Cet État, c’est celui du passage express, vers lequel on jette un lointain regard. On y atterrit, via Newark, et on le quitte presque aussi vite pour toucher du doigt le rêve américain, ou ce qu’il en reste, incarné par le gigantisme des gratte-ciel de Manhattan. Newark, pourtant, n’est pas qu’une ville qui se survole : plus grande ville d’un New Jersey, c’est son multiculturalisme – plus que sa vue très instagrammable sur la Statue de la Liberté – qui fait sa richesse. Dans cette « vieille » (à l’échelle historique américaine) ville des États-Unis, ancien centre industriel qui a longtemps souffert de sa réputation de métropole « rude » héritée des années 70 (corruption et émeutes raciales ont terni son image), située à 20 minutes en train de Manhattan, on déambule à pied, on arpente le quartier de Ironbound de pâtisseries portugaises en churrascarias brésiliennes et on plonge dans une ambiance du Vieux Continent dans la Basilique du Sacré-Cœur, cinquième plus grande cathédrale du pays.

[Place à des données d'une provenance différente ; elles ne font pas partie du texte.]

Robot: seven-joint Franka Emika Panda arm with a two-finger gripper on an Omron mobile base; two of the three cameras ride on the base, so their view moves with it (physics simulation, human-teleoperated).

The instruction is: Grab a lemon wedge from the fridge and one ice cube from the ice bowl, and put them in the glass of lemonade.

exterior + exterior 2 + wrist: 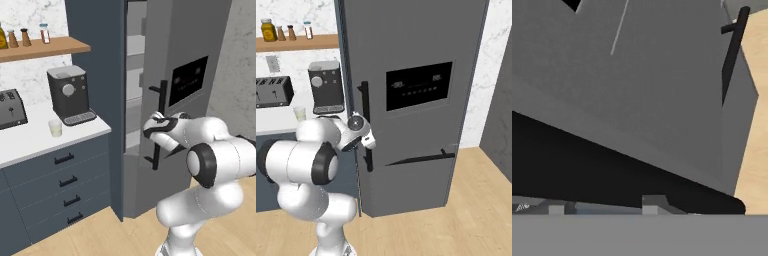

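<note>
The tall grey fridge (192, 45) (416, 40) has its upper door swung partly open, and grey inner shelves (134, 75) show in the gap. My gripper (158, 131) (367, 142) is shut on the door's long black bar handle (162, 100) (364, 102), which crosses the hand view as a broad black band (587, 165). The glass of lemonade (55, 128) (300, 113) stands on the white counter in front of the coffee machine, far left of the gripper. The lemon wedge is hidden and the ice bowl is out of view.
A coffee machine (69, 94) and a toaster (10, 107) stand on the counter over dark blue-grey drawers (65, 180). A wooden shelf (45, 49) holds jars and shakers. Wooden floor (456, 220) lies before the fridge. A second black handle (734, 45) crosses the lower door.
</note>
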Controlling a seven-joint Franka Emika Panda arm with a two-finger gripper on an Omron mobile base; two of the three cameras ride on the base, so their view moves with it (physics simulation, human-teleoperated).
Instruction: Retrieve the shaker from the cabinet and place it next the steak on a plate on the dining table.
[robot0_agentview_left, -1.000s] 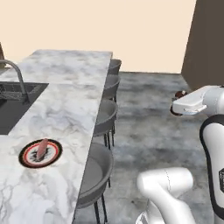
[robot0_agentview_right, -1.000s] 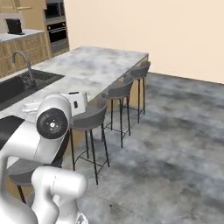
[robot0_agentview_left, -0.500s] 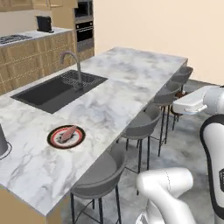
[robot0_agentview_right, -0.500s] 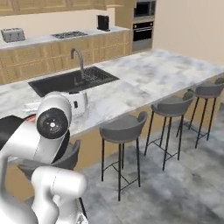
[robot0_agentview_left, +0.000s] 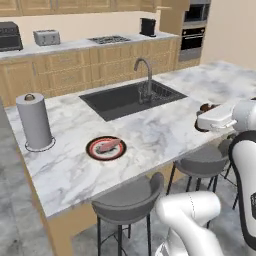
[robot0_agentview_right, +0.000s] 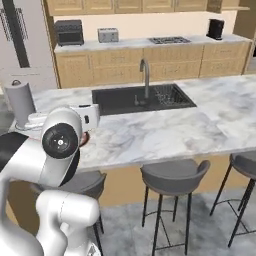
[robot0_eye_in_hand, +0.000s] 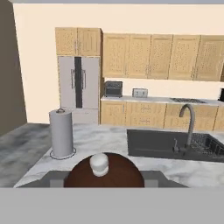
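Paper-towel roll stands upright at the desk's far left. Right of it, the plate carries the steak, near the front edge. Sink lies further right. At far right, the claw is clamped on the shaker, held above the desk's near edge.

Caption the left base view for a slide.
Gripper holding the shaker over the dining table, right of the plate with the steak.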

Newark est une ville à la croisée des mondes.
Celle aussi où il fera bon, pour les touristes, de séjourner pendant la Coupe du monde – le stade de MetLife, dans la petite commune marécageuse d’East Rutherford où se tiendront huit matchs ainsi que la finale du 19 juillet, et fief des Giants et Jets (équipes new yorkaises de football américain), n’est qu’à une vingtaine de minutes en transport –, loin des prix exorbitants de la trop convoitée Manhattan (et des tarifs de ses trains qui ont été multipliés par douze !), et plus au cœur de la « vraie » vie américaine.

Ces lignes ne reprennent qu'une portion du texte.